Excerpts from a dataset
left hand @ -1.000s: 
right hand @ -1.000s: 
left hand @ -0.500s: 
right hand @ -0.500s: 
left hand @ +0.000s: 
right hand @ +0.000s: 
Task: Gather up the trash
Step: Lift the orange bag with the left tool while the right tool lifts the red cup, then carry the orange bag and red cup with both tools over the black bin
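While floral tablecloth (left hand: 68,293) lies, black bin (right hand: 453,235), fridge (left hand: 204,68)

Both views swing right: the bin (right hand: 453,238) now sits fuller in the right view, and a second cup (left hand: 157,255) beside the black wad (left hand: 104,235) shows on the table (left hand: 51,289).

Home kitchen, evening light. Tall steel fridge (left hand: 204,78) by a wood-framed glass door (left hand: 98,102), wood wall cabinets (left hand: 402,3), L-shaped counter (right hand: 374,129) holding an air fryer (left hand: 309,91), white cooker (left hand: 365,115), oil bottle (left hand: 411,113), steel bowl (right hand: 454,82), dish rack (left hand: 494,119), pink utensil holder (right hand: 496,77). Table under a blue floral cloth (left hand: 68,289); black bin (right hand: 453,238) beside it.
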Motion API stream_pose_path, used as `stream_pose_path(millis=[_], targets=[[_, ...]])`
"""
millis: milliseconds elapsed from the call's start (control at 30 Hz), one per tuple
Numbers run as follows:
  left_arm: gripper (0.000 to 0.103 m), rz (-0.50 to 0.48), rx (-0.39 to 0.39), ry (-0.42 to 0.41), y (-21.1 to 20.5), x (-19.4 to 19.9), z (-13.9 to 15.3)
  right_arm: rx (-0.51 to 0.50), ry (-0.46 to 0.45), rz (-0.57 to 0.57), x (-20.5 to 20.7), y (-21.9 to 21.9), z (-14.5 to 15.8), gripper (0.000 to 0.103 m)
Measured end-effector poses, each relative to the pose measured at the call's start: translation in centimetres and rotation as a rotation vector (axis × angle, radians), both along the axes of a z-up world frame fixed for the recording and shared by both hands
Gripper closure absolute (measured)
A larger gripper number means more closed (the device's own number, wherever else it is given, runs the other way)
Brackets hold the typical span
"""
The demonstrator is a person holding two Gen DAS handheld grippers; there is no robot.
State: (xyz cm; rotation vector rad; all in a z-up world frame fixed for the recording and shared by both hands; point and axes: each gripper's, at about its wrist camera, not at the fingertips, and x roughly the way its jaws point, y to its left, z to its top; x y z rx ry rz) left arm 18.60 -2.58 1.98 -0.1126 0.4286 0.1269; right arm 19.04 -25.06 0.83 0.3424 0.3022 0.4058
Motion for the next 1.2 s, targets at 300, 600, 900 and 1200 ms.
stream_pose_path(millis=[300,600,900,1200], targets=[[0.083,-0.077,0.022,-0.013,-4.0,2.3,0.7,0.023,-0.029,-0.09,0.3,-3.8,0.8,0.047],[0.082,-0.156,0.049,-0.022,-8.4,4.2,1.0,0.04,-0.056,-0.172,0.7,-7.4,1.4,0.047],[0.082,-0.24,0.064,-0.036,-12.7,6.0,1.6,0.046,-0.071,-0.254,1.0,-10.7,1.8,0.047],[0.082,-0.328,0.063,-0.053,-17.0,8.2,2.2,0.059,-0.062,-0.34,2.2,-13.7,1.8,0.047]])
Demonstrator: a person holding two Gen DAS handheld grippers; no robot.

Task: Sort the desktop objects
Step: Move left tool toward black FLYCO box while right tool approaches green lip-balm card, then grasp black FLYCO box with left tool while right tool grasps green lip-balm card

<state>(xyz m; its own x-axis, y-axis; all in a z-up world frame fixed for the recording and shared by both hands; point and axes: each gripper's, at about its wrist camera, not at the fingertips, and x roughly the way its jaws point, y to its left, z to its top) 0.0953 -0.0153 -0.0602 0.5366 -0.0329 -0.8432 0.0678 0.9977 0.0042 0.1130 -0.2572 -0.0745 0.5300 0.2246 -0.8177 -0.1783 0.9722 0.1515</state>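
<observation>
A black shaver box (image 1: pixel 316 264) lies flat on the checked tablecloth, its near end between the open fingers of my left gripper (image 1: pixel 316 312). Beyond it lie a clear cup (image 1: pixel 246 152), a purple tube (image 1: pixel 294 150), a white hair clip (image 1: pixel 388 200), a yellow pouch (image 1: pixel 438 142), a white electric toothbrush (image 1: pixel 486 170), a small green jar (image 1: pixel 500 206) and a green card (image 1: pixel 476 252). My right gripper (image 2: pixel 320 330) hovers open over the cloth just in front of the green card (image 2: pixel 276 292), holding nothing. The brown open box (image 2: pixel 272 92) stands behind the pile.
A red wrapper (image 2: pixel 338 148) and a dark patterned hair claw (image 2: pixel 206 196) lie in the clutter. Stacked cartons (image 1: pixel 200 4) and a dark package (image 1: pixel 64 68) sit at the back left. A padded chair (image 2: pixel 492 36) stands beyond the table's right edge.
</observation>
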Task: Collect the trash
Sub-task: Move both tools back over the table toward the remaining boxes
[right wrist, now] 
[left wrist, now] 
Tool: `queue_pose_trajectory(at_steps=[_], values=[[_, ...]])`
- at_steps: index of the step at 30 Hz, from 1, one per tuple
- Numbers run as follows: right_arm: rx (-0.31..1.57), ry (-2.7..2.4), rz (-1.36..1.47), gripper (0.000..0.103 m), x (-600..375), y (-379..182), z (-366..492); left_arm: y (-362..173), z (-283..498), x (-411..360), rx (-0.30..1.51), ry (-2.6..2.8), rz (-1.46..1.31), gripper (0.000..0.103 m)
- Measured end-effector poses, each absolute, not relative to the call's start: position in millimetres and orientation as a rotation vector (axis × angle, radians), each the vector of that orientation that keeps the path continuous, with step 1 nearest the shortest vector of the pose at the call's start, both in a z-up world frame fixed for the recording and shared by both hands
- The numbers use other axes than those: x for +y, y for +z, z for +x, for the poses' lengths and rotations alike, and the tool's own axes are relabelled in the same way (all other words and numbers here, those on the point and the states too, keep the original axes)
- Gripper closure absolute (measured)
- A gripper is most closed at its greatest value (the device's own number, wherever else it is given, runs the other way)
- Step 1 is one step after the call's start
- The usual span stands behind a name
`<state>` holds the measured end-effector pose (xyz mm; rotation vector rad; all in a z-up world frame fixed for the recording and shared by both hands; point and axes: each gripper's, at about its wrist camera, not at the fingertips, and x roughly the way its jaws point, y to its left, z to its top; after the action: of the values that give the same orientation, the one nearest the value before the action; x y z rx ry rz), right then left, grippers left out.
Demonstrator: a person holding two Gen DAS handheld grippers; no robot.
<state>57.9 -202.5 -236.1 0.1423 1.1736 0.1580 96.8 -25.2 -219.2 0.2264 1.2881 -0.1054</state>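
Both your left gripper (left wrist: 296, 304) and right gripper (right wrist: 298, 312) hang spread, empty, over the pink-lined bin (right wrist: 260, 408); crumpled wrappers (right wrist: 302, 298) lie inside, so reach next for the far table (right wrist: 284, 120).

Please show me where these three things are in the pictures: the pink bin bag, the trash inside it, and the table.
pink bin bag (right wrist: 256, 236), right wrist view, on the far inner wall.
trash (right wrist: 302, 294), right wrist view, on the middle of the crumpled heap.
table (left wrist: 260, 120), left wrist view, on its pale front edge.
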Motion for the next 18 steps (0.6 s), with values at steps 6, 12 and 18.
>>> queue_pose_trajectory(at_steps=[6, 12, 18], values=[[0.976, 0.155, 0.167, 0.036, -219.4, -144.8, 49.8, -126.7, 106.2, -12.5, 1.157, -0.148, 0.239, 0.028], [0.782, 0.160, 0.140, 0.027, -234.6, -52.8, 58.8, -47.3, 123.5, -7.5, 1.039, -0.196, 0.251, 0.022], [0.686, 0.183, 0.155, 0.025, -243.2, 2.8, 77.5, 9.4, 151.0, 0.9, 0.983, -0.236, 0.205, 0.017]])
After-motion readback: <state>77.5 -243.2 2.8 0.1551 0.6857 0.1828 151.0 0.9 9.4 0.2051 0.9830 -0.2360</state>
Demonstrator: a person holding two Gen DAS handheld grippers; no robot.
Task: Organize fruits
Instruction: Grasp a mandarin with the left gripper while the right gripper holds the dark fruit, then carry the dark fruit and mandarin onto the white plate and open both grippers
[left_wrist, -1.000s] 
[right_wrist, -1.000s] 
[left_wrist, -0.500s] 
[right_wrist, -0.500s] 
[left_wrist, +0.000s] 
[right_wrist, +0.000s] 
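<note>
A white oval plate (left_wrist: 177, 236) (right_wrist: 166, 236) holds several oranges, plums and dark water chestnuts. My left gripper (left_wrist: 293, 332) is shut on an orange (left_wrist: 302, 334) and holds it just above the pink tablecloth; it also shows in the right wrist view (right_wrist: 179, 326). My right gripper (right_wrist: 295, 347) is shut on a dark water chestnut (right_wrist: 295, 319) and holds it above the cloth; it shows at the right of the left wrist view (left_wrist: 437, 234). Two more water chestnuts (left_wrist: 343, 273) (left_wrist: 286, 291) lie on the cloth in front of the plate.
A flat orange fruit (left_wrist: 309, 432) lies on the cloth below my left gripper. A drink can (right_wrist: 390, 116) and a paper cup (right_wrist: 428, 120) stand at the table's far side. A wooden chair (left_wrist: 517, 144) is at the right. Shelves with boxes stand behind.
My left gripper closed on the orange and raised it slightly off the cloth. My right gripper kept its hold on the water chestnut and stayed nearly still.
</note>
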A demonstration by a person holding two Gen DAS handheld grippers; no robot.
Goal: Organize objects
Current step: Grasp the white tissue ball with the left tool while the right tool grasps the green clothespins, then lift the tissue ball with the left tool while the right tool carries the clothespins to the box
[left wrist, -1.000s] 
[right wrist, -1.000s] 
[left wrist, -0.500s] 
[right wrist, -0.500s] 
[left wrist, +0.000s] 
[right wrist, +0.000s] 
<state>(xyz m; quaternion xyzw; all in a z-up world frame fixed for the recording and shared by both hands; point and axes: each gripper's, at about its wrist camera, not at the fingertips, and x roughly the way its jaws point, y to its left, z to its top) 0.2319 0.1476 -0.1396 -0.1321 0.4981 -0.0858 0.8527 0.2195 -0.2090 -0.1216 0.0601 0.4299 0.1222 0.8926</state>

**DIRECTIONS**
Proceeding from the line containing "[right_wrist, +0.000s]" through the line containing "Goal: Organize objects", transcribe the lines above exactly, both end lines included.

**TASK OUTPUT**
[right_wrist, +0.000s] 
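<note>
A white oval plate (left_wrist: 177, 236) (right_wrist: 166, 236) holds several oranges, plums and dark water chestnuts. My left gripper (left_wrist: 293, 332) is shut on an orange (left_wrist: 302, 334) and holds it just above the pink tablecloth; it also shows in the right wrist view (right_wrist: 179, 326). My right gripper (right_wrist: 295, 347) is shut on a dark water chestnut (right_wrist: 295, 319) and holds it above the cloth; it shows at the right of the left wrist view (left_wrist: 437, 234). Two more water chestnuts (left_wrist: 343, 273) (left_wrist: 286, 291) lie on the cloth in front of the plate.
A flat orange fruit (left_wrist: 309, 432) lies on the cloth below my left gripper. A drink can (right_wrist: 390, 116) and a paper cup (right_wrist: 428, 120) stand at the table's far side. A wooden chair (left_wrist: 517, 144) is at the right. Shelves with boxes stand behind.
My left gripper closed on the orange and raised it slightly off the cloth. My right gripper kept its hold on the water chestnut and stayed nearly still.
</note>
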A demonstration by a person holding two Gen DAS handheld grippers; no robot.
Goal: Organize objects

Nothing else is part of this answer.